The research team of assistant professor Cary Pint and graduate student Andrew Westover collaborated with others to create a supercapacitor in the form of a small, grey square. This little wafer demonstrates the possibility of materials to not only store but also discharge significant levels of electrical energy even while being subjected to such things as vibrations and impacts. In the past, these types of devices were unable to maintain the ability of storing and discharging electricity when subjected to these dynamic forces and static loads. The ability to create any structural energy storage materials to handle these forces and continue to store and discharge electricity has been a stumbling block for researchers in the past.

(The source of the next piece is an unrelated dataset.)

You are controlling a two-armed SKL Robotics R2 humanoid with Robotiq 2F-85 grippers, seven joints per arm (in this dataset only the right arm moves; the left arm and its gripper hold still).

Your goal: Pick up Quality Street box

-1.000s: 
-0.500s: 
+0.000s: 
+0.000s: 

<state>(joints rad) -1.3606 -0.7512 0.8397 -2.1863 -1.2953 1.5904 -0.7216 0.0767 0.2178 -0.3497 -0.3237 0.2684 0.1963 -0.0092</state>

Now, however, it appears that being able to integrate energy in a structural capacity may spell future death to the ubiquitous power cord. An entirely new world of technology can be created with this advance. The possibilities of being able to make a laptop which, instead of  using batteries and cord, the casing becomes the battery.  An electric automobile which could be powered from the energy saved and stored in the chassis could become future reality. The ability to go from an external energy source to one that is integrated would revolutionize everything from cell phones to home appliances.

The newly designed structural supercapacitor is not compromised by the mechanical robustness. During both the stress of vibrations and also while being subjected to pressure of up to 44 pounds per square inch (psi), it continues to store and release electrical charges flawlessly. The team’s device is able to operate at a higher voltage and is able to store even more energy than a commercial supercapacitor. The electricity is stored on the surface of the material and does not use the same method of energy storage as batteries, which utilize a chemical reaction. Because of this, the item can not only be charged in minutes as opposed to hours, but it can be operated for millions, instead of thousands, of cycles.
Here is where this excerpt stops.